Dichiarato nullo il decreto del Tribunale di Grosseto sulla trascrizione del matrimonio contratto all’estero
29 Settembre 2014
|di Redazione
Alleghiamo la decisione della Corte d’Appello di Firenze che, per motivi procedurali legati alla corretta individuazione della controparte, ha dichiarato nullo il decreto del Tribunale di Grosseto che aveva ordinato la trascrizione del matrimonio contratto all’estero lo scorso 3 aprile (per un commento: https://www.diritticomparati.it/2014/04/questo-matrimonio-si-ha-da-fare.html).
La Corte d’appello ha anche condannato al pagamento della somma di 3.900 euro, oltre accessori di legge, la coppia e ha dichiarato inammissibile l’intervento della Rete Lenford
La decisione, in punto di diritto, non mi sembra corretta.

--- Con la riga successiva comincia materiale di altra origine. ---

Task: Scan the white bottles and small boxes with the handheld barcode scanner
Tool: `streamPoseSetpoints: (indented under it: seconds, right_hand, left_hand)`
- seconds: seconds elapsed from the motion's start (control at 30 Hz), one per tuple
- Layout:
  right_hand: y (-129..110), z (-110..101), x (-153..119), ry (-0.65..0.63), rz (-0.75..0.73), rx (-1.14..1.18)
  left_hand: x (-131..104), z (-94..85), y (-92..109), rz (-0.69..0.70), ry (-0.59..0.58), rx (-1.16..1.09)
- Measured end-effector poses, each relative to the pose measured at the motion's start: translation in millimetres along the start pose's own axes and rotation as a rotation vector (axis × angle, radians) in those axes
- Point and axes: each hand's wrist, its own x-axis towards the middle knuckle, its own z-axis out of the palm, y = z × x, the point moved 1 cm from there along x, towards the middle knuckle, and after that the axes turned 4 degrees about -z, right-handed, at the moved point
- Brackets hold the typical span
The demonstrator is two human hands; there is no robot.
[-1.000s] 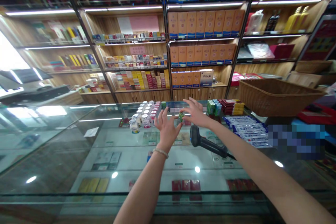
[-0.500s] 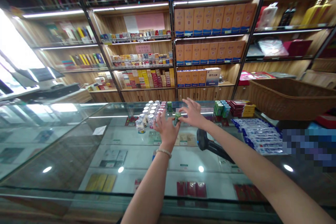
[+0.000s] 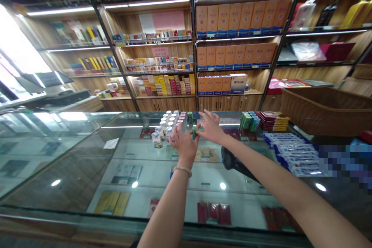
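A small green container (image 3: 194, 130) stands on the glass counter (image 3: 162, 166), pinched between the fingertips of both hands. My left hand (image 3: 184, 143) touches it from the left, its other fingers spread beside the white-capped bottles (image 3: 157, 140). From the right, my right hand (image 3: 211, 127) has thumb and index finger at it, the other fingers raised. Behind it is another green container (image 3: 190, 117), next to pink-capped bottles (image 3: 183, 116). Fingers partly hide some bottles.
A black scanner (image 3: 229, 159) lies under my right forearm. Further right are green and blue containers (image 3: 247, 121), red and yellow packs (image 3: 271, 120), blue-white packets (image 3: 296, 153) and a wicker basket (image 3: 325, 112). Stocked shelves (image 3: 232, 38) stand behind.
The view has shifted slightly, moving the shelves and counter items a little to the right. The small green container looks more upright and lower, with both hands still at it.
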Motion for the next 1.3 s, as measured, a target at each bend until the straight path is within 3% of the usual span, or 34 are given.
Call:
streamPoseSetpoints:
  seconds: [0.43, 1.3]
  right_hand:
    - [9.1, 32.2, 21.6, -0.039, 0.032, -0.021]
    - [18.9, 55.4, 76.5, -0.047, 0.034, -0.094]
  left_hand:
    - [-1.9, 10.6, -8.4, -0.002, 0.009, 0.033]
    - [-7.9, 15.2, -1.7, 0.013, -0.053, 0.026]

Rimettendo la causa al giudice di primo grado, in ragione dell’errore della notifica nei confronti del Sindaco, il giudice di appello si limita a rilevare un vizio processuale del giudizio di primo grado che rende la decisione del Tribunale di Grosseto, nei fatti, inutiliter data in mancanza della corretta costituzione del convenuto.
Il dispositivo della Corte d’appello è però viziato, in quanto la Corte dichiara nullo il provvedimento impugnato. Ciò non è corretto, in quanto
1) la decisione ex art. 354 non può entrare nel merito della questione e, quindi, non può valutare nel merito il provvedimento oggetto di controversia, per definizione (in quanto a monte c’è un giudizio di primo grado di fatto inesistente);
2) quand’anche si volesse ammettere la possibilità, ex art.354 cpc, per la Corte di valutare nel merito il provvedimento impugnato, il giudice di appello tuttavia non fornisce alcun argomento per motivare questa nullità.
Sarebbe quindi auspicabile un ricorso in Cassazione per violazione dell’art. 360, comma 1, n. 4 cpc – questa decisione è nulla, perché radicalmente priva di motivazione, con riferimento alla declaratoria di nullità del provvedimento oggetto di giudizio.
L’errore della Corte è evidente e il rischio è che la questione si ingarbugli ulteriormente dal punto di vista processuale. Siamo, insomma, di fronte, ad una “decisione capestro” con un chiaro intento dilatorio, finalizzata forse anche ad evitare che si ritorni a valutare nel merito il provvedimento oggetto di giudizio in tempi brevi.